- **Brief**: Return all lines from the listing below that include the word "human".

- **Raw data**:
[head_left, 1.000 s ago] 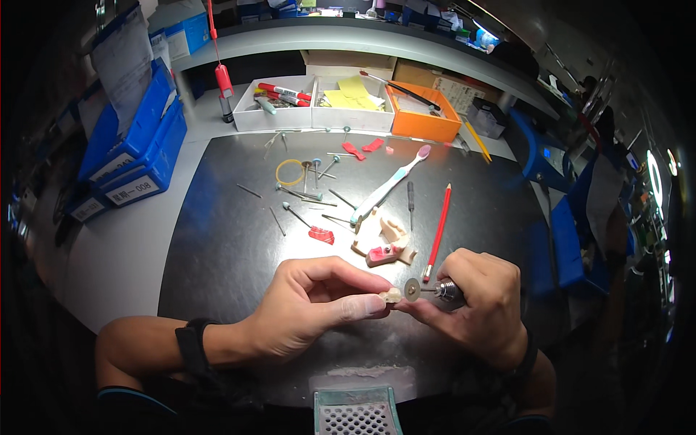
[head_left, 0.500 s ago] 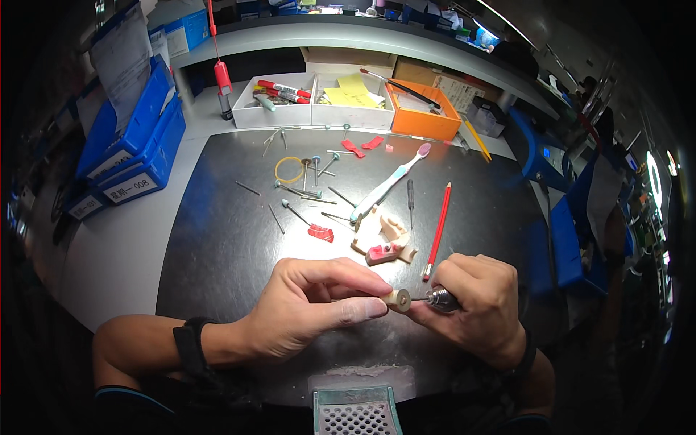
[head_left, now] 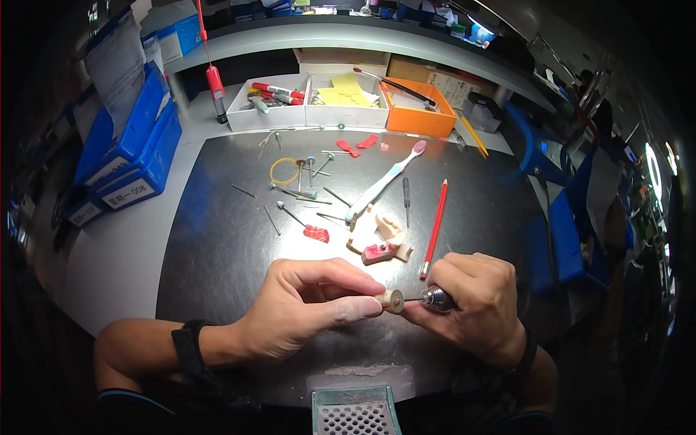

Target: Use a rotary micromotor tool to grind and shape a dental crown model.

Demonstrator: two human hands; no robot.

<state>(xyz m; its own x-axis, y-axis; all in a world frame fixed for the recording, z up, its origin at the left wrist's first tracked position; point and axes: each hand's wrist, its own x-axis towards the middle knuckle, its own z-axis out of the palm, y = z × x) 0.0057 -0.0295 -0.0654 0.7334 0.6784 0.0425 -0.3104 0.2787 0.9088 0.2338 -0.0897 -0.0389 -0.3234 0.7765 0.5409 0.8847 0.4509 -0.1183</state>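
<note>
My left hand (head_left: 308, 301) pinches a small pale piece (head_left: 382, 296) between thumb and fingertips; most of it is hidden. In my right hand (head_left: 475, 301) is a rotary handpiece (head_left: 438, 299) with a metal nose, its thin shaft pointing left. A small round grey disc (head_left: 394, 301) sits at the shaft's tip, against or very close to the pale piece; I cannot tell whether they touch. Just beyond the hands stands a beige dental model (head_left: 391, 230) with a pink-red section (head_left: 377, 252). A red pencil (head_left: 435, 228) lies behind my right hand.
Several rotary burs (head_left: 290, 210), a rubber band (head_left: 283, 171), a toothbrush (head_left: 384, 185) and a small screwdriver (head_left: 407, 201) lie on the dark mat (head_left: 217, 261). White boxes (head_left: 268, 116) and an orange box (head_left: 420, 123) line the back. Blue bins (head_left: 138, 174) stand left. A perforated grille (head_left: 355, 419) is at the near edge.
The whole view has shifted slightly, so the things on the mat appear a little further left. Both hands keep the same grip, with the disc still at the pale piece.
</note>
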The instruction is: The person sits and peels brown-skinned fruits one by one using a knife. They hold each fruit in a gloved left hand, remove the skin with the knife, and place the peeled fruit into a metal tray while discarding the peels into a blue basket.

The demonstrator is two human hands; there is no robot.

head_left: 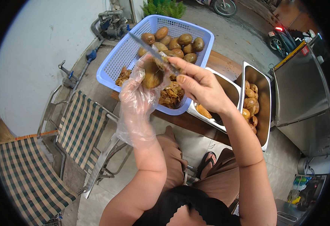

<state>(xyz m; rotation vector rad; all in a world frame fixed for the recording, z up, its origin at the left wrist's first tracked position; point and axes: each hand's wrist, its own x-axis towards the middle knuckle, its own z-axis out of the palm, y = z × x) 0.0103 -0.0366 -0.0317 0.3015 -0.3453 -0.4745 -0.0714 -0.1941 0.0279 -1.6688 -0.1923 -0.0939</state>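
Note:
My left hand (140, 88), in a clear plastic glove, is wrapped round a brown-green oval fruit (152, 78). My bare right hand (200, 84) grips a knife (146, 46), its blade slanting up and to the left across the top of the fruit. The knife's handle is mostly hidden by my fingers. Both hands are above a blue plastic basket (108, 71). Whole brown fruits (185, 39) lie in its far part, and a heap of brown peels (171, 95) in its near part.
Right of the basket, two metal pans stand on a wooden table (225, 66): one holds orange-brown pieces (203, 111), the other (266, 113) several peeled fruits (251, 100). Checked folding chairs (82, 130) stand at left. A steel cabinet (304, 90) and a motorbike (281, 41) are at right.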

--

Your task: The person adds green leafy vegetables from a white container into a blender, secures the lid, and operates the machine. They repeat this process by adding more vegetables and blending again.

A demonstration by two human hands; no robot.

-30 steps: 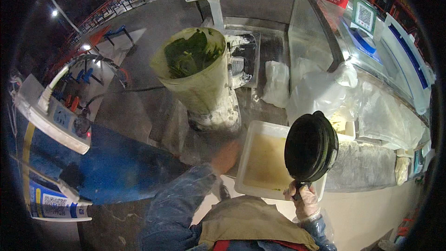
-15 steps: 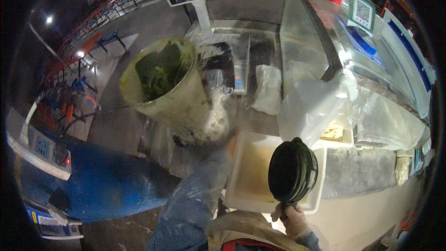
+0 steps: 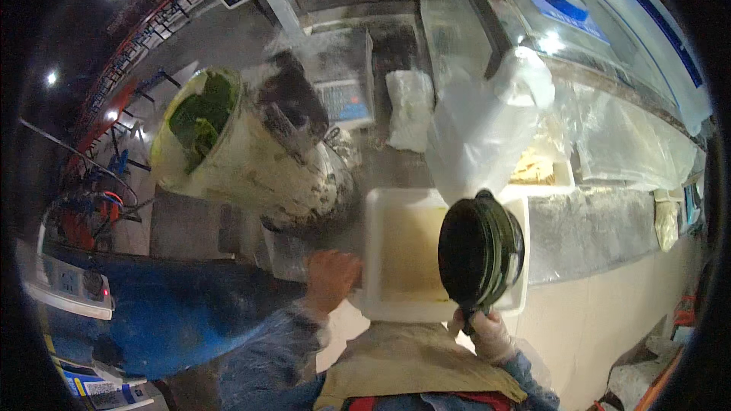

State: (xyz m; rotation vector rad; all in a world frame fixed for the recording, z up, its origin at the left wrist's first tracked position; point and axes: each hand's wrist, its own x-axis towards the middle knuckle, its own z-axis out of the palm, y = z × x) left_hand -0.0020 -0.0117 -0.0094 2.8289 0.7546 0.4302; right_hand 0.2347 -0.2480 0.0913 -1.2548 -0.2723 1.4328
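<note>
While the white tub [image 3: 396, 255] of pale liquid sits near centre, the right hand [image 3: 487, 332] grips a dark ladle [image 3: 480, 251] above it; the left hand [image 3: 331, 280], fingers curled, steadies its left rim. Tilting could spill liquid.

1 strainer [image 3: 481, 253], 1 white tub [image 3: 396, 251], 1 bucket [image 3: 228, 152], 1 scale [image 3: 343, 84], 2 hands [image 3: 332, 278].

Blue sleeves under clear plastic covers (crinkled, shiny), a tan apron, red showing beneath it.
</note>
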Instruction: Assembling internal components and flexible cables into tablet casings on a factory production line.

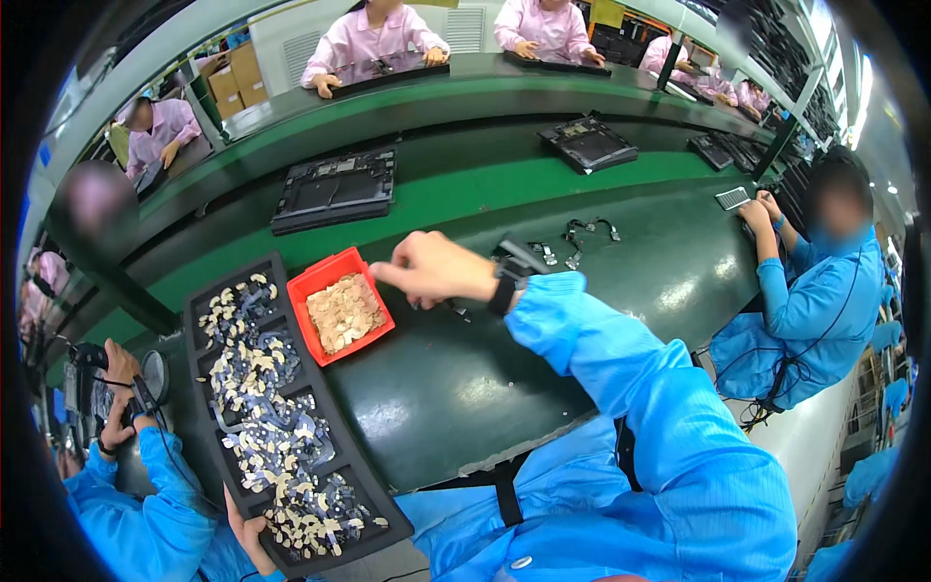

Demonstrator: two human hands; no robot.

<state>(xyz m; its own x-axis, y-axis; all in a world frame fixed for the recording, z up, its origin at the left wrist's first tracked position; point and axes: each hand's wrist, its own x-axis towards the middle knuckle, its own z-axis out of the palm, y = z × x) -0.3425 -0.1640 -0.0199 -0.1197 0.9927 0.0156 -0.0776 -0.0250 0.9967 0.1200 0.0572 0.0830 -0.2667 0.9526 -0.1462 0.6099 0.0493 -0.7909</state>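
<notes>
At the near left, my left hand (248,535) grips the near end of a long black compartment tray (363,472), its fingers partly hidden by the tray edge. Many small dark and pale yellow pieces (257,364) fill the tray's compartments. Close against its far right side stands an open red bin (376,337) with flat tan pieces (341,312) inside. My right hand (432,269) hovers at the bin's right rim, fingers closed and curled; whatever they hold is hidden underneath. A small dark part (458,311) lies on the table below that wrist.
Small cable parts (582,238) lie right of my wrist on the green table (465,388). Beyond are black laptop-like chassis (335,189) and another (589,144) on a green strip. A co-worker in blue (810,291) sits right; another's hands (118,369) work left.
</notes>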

- **Exercise response**:
Demonstrator: two human hands; no robot.
The demonstrator is two human hands; there is no robot.
A demonstration by two human hands; no robot.
Demonstrator: two human hands; no robot.

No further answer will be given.